HOW TO COMPLETE THIS TASK: Transcribe the data in full; each line must match exactly.

Stored items:

-*-*-

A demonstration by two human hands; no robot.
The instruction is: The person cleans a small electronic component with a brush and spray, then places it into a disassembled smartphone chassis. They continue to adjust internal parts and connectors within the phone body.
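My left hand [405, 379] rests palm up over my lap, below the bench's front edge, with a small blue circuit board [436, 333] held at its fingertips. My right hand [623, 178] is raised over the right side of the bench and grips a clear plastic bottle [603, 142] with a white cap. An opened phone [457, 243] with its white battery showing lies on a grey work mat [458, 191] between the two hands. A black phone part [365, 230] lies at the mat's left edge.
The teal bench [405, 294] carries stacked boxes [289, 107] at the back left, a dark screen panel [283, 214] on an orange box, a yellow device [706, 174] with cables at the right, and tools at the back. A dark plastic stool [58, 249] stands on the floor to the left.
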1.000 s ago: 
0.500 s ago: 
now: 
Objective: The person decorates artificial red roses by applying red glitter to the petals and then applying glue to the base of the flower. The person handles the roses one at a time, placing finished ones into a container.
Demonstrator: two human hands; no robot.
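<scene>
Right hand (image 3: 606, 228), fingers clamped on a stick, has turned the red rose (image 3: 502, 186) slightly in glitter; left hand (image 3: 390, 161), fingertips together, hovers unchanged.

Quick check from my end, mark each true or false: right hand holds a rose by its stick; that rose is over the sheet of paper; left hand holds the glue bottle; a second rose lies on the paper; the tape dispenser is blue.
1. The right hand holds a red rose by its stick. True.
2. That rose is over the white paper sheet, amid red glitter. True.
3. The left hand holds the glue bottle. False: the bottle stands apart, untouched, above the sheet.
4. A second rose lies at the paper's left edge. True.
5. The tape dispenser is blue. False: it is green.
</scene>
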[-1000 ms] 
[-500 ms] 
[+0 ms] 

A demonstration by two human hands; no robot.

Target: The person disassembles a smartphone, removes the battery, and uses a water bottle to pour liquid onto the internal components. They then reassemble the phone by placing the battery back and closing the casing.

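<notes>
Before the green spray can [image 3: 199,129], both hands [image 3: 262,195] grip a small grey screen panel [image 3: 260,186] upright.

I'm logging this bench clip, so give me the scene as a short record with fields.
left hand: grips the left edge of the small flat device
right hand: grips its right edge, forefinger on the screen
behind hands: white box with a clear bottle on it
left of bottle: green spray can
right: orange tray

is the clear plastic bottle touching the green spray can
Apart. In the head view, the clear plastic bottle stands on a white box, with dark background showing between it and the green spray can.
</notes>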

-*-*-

ANSWER TO THIS EXERCISE:
A demonstration by two human hands; no robot.
The instruction is: The person cleans a small electronic component with a brush and spray, then places it into a disassembled smartphone chassis. They continue to adjust internal parts and connectors within the phone body.
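My left hand [405, 379] rests palm up over my lap, below the bench's front edge, with a small blue circuit board [436, 333] held at its fingertips. My right hand [623, 178] is raised over the right side of the bench and grips a clear plastic bottle [603, 142] with a white cap. An opened phone [457, 243] with its white battery showing lies on a grey work mat [458, 191] between the two hands. A black phone part [365, 230] lies at the mat's left edge.
The teal bench [405, 294] carries stacked boxes [289, 107] at the back left, a dark screen panel [283, 214] on an orange box, a yellow device [706, 174] with cables at the right, and tools at the back. A dark plastic stool [58, 249] stands on the floor to the left.
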1.000 s ago: 
0.500 s ago: 
now: 
Objective: The person decorates artificial red roses by applying red glitter to the petals and then applying glue to the base of the flower. The person handles the roses one at a time, placing finished ones into a container.
Demonstrator: two human hands; no robot.
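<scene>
Right hand (image 3: 606, 228), fingers clamped on a stick, has turned the red rose (image 3: 502, 186) slightly in glitter; left hand (image 3: 390, 161), fingertips together, hovers unchanged.

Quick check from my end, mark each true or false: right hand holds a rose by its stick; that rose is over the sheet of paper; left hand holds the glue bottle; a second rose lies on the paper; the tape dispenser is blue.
1. The right hand holds a red rose by its stick. True.
2. That rose is over the white paper sheet, amid red glitter. True.
3. The left hand holds the glue bottle. False: the bottle stands apart, untouched, above the sheet.
4. A second rose lies at the paper's left edge. True.
5. The tape dispenser is blue. False: it is green.
</scene>
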[-1000 ms] 
[-500 ms] 
[+0 ms] 

A demonstration by two human hands; no robot.

Target: The person disassembles a smartphone, removes the battery, and uses a water bottle to pour liquid onto the internal components. They then reassemble the phone by placing the battery back and closing the casing.

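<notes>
Before the green spray can [image 3: 199,129], both hands [image 3: 262,195] grip a small grey screen panel [image 3: 260,186] upright.

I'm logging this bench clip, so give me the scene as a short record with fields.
left hand: grips the left edge of the small flat device
right hand: grips its right edge, forefinger on the screen
behind hands: white box with a clear bottle on it
left of bottle: green spray can
right: orange tray

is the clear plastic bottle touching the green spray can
Apart. In the head view, the clear plastic bottle stands on a white box, with dark background showing between it and the green spray can.
</notes>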

No other output belongs to this answer.